The U.S. Senate yesterday voted to confirm ambassadorial nominees to three important Asia-Pacific allies, partially filling a diplomatic vacuum that has undermined Washington’s recent statements of commitment to the region. As the Associated Press reported, the Senate voted to confirm Caroline Kennedy as ambassador to Australia, Phillip Goldberg as ambassador to South Korea, and MaryKay Loss Carlson as ambassador to the Philippines.
Kennedy, the daughter of former U.S. President John F. Kennedy, served as U.S. ambassador to Japan under the Obama administration, while Goldberg is a career Foreign Service Officer (FSO) who recently completed a tour as ambassador to Colombia. Carlson, another career FSO, comes to her post following postings in Argentina and India.
The clutch of confirmations, which also included the confirmation of the Biden administration’s nominees for ambassador for Norway and ambassador-at-large to coordinate the U.S. global efforts to combat HIV-AIDS, represents a significant boost for Washington’s diplomatic presence in Asia, as the Biden administration seeks to assemble partners into a regional coalition aimed at containing China’s growing influence in Asia.
The confirmations also come after several years in which Washington’s frequent statements of commitment to Asia have been undermined by the inability to confirm ambassadors to fill vacant posts. Recently, this has been due in large part due to the partisan stonewalling of Senator Ted Cruz (R-TX), who vowed to block Biden’s State Department nominees until the government imposed congressionally mandated sanctions on the Nord Stream 2 pipeline running from Russia to Germany.

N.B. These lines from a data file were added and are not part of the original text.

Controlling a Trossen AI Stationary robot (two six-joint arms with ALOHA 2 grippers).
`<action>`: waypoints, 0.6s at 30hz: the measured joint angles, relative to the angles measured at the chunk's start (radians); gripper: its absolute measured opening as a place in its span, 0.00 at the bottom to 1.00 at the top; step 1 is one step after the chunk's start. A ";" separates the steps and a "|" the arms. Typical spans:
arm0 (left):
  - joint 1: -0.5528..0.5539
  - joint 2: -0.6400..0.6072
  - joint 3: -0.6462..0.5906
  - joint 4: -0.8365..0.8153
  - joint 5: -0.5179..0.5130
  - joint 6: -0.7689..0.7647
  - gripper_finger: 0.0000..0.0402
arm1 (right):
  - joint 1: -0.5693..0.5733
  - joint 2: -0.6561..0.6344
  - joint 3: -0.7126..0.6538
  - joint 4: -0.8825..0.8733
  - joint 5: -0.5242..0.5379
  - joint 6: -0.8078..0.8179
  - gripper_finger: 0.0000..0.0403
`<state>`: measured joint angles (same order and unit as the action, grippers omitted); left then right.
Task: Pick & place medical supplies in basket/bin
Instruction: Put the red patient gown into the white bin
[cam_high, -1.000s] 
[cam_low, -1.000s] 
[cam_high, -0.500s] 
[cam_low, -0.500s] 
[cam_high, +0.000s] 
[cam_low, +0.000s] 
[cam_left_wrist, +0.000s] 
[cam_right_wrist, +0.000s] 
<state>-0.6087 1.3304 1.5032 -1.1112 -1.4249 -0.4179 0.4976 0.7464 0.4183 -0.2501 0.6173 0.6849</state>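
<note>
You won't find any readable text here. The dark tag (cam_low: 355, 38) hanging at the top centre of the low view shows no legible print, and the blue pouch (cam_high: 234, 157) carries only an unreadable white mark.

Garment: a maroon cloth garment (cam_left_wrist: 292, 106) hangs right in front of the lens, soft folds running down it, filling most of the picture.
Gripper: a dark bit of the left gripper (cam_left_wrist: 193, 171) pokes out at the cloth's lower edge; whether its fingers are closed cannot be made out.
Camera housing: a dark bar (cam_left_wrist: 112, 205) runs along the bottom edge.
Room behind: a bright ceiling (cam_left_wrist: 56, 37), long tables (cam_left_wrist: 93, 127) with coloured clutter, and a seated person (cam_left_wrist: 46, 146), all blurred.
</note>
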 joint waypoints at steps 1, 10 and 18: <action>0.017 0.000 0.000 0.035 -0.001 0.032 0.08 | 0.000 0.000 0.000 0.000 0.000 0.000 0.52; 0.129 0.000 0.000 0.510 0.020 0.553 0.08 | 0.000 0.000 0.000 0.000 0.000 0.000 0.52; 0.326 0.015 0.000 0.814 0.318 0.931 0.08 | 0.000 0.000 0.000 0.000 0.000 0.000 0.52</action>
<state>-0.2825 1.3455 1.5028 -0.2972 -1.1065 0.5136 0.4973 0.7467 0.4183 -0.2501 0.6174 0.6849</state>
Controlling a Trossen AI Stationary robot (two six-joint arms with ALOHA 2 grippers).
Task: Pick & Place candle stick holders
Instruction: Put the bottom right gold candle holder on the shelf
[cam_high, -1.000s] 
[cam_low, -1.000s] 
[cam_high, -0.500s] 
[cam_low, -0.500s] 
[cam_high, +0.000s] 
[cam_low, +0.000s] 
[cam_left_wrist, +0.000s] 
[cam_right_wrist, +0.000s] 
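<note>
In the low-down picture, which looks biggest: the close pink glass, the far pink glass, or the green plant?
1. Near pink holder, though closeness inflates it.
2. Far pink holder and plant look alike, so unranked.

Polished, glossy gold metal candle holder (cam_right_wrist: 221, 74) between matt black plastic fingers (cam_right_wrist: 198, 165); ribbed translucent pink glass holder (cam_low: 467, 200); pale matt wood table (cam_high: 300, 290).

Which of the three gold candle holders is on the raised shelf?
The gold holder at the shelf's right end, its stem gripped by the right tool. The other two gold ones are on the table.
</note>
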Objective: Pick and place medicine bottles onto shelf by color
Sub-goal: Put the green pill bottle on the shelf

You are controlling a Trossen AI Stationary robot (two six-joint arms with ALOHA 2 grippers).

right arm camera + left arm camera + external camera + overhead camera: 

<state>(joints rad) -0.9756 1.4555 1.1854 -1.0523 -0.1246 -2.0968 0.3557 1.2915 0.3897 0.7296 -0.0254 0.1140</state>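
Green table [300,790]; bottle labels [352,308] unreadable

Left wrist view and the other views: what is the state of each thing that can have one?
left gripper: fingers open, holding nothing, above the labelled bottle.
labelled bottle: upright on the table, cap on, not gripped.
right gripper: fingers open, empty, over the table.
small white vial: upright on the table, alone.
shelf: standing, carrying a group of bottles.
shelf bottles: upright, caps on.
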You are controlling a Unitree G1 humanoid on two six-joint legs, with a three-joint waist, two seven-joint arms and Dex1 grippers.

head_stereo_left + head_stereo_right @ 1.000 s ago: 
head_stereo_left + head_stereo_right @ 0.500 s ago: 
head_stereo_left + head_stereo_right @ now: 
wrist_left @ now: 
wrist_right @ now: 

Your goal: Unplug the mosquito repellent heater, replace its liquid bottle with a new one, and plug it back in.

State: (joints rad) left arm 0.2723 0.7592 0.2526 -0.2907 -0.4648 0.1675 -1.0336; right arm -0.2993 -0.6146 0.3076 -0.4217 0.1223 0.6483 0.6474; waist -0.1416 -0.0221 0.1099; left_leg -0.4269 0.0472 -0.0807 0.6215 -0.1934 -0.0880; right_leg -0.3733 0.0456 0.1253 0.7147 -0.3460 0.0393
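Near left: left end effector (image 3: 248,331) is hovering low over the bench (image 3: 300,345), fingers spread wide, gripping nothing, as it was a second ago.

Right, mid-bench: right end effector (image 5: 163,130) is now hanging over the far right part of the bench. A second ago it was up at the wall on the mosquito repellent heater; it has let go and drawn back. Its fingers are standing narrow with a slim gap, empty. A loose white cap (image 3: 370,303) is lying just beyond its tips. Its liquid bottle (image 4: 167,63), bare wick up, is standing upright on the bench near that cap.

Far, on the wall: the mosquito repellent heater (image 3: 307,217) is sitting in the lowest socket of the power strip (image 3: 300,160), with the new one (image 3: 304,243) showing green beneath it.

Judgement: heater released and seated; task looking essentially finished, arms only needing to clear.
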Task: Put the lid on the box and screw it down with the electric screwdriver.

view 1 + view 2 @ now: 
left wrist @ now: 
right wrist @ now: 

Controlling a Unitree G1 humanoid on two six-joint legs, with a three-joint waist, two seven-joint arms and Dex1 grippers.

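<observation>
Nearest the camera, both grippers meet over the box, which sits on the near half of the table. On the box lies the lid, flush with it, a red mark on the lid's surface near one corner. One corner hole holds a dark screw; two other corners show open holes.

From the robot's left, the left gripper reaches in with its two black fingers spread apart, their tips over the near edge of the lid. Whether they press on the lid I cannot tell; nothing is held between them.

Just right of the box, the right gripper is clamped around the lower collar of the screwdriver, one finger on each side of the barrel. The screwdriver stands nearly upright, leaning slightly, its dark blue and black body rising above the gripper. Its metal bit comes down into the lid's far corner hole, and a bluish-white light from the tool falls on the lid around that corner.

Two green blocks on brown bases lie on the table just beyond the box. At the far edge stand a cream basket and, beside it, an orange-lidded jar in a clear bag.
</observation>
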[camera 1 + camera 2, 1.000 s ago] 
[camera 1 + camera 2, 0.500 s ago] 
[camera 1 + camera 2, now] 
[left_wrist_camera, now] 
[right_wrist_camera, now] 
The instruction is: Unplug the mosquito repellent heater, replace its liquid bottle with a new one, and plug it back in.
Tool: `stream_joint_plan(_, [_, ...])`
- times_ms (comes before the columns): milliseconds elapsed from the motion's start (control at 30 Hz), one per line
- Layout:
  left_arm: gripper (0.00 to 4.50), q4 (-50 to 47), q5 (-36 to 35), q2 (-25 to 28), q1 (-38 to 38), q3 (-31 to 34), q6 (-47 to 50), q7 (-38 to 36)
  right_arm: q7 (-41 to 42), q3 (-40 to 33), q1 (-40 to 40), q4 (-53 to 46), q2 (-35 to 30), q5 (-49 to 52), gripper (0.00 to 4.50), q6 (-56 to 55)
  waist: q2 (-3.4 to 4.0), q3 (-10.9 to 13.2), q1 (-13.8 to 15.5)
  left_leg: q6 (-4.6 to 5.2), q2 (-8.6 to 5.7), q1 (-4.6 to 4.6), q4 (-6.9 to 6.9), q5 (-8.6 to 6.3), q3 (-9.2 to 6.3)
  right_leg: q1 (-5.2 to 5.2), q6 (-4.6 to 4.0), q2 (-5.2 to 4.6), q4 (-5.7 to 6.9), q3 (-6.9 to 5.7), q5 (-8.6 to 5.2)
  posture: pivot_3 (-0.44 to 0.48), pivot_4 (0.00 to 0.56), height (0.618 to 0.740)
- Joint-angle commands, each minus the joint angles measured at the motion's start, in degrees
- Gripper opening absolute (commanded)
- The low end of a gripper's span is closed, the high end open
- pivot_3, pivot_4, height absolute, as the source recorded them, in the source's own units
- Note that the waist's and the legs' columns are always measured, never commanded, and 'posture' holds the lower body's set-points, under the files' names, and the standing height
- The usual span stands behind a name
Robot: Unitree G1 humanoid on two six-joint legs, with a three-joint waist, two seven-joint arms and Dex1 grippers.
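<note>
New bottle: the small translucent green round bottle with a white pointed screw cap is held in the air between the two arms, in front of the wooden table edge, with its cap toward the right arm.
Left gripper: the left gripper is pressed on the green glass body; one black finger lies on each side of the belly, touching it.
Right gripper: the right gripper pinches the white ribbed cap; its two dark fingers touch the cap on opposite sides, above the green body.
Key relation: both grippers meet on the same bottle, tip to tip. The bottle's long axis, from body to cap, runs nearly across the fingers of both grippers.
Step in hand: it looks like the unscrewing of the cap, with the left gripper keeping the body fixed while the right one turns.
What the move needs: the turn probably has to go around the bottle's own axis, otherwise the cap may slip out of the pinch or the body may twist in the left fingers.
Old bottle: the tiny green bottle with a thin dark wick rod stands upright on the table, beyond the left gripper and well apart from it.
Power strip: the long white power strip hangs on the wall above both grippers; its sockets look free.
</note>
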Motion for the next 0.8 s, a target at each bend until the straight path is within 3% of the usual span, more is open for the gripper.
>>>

The diplomatic shortfall has been most notable in Southeast Asia. At one stage last year, the U.S. currently had no ambassador in Thailand or the Philippines, both of them long-standing treaty allies, nor in Singapore, perhaps the most important U.S. partner in the region. It was also unrepresented in Brunei, which held ASEAN’s rotating chairmanship in 2021, and Timor-Leste, while the post of U.S. ambassador to ASEAN sat vacant.
A number of these positions have since been filled. According to the American Foreign Service Association, the Senate confirmed Jonathan Kaplan as U.S. ambassador to Singapore in November, followed in December by Caryn R. McClelland as ambassador to Brunei, and Marc Knapper as ambassador to Vietnam. Among the Biden administration’s other confirmed nominees since it took office early last year are new ambassadors to China, Japan, and New Zealand.
This rash of confirmations suggests that domestic partisan sniping has ebbed long enough for the Biden administration’s diplomatic deployments to begin to catch up to the rhetoric of U.S. commitment to the region. To be sure, considerable gaps remain. The ASEAN post remains vacant, and indeed no one has even been nominated. In Indonesia, meanwhile, recently confirmed Ambassador Sung Kim has been forced to juggle his duties with his role as Biden’s special envoy for North Korea. Meanwhile, the administration’s nominees for ambassador to India and Thailand have yet to be confirmed.
There are many more questions still to be answered about the future shape of U.S. engagement with the region – not least, the much-needed economic component to the Indo-Pacific strategy – but these confirmations have fulfilled a necessary first step: filling the crucial gaps in U.S. representation on the ground.